On board the Albatross, they are greeted by Captain Caleb and meet his mate Jasper, and the other whale watch guests. The guests are Mrs. Clarissa Maxwell and her nephew Anthony, who seems to like gambling; a man named Oliver Morley, who likes stamps; a college student called Carlos de Christopher; and a marine biologist, Dr. Susan Peck.
Meg asks Captain Caleb about his treasure hunting, and he shows everyone an old map that’s been in his family for many years. The sailor who gave it to them also gave them a whale’s tooth with a scrimshaw carving of a whale on it. It’s supposed to help explain where the treasure is hidden. Some of the members of the expedition debate about how much money the treasure of the map would be worth, but Dr. Peck is completely opposed to treasure hunting because it’s disruptive to the environment.

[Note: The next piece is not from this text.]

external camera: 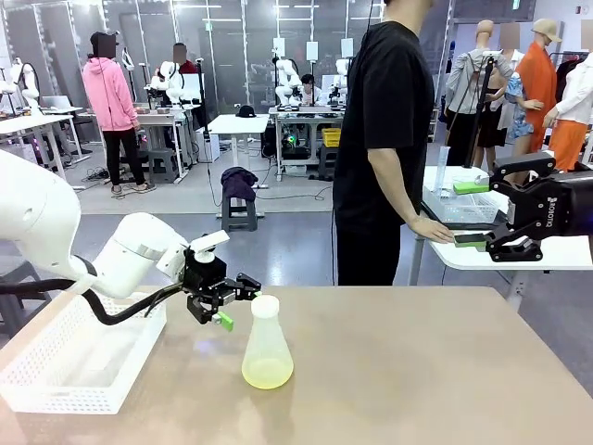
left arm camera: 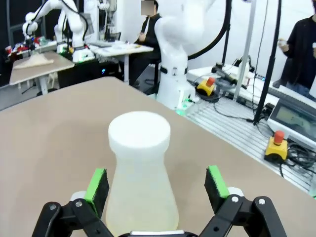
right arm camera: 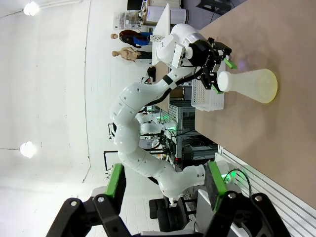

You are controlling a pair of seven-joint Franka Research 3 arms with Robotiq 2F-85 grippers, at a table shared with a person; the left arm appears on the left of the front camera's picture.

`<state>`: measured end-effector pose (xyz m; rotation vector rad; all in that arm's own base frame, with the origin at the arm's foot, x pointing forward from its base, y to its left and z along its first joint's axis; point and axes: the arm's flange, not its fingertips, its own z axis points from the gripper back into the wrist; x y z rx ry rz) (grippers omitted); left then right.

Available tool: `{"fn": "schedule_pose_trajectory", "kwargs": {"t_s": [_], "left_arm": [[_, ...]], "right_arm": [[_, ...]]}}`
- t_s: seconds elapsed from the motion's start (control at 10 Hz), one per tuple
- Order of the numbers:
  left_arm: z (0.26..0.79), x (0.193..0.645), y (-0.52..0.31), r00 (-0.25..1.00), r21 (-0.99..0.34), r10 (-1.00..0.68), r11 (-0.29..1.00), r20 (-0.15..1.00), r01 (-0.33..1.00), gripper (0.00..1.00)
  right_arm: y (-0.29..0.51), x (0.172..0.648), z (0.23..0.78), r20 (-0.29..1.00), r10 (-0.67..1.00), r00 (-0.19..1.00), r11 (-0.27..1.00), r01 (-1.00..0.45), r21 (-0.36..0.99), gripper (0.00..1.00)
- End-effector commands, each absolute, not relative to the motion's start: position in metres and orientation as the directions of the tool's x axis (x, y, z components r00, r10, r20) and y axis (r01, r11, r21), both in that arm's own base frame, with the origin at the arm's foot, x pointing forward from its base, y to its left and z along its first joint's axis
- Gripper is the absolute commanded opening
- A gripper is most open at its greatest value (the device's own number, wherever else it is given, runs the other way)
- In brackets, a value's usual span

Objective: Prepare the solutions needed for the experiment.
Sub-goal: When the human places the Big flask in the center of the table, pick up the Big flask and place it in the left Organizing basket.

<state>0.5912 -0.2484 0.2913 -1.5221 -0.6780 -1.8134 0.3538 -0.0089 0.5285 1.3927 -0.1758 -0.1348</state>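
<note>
The clear conical flask [external camera: 267, 348] stands upright on the tan table [external camera: 417, 371], left of centre. It holds pale yellow liquid at the bottom and has a round white stopper [external camera: 265, 306] on its neck. My left gripper [external camera: 236, 304] is open just to the left of the neck. In the left wrist view the flask [left arm camera: 143, 197] rises between that gripper's [left arm camera: 157, 182] green pads [left arm camera: 97, 183], with a gap on both sides. My right gripper [external camera: 468, 213] hangs open and holds nothing, high over the table's right edge. The right wrist view looks past that gripper [right arm camera: 165, 181] at the flask [right arm camera: 252, 85].
A white mesh basket [external camera: 74, 362] sits at the table's left edge under my left arm. A person in black [external camera: 384, 139] stands beyond the far edge, one hand [external camera: 431, 227] resting on a neighbouring white table. The tabletop right of the flask is bare.
</note>
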Motion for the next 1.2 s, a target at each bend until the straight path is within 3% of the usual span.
{"fn": "schedule_pose_trajectory", "kwargs": {"t_s": [0.0,1.1], "left_arm": [[0.291,0.601,-0.254,-0.033,-0.053,-0.114,-0.669,0.993,0.741,1.00],[0.270,0.600,-0.301,0.039,-0.098,-0.095,-0.756,0.995,0.647,1.00]], "right_arm": [[-0.008,0.354,0.530,0.049,-0.197,0.979,0.160,-0.017,0.987,0.81],[-0.008,0.354,0.530,0.049,-0.197,0.979,0.160,-0.017,0.987,0.81]]}}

The group enjoys watching the whales, although Meg’s grandfather has to go lie down for a while because he’s seasick, and lazy Jasper spends his time reading comic books in the lifeboat. When they encounter a storm, and everyone goes into the cabin to get out of the rain, they discover that the map is missing!
Who could have taken it? Various members of the whale watch have talked about their need for money, and Dr. Peck said that she thought the map should be destroyed to prevent damage to the environment. Meg goes over the pictures she’s take to find the thief!
The book is available to borrow and read for free online through Internet Archive (multiple copies).
My Reaction
I like the Meg Mackintosh books because it’s fun to solve the mystery along with the heroine. Like other books in the series, readers are supposed to use the story and the clues in the pictures to solve the mystery. At various points in the story, the story pauses for readers to figure out something about what’s happening, and these are good points for readers to check that they’re on track and to review the information they know so far. The story isn’t very long, but there are multiple points for readers to figure out something about what’s going on.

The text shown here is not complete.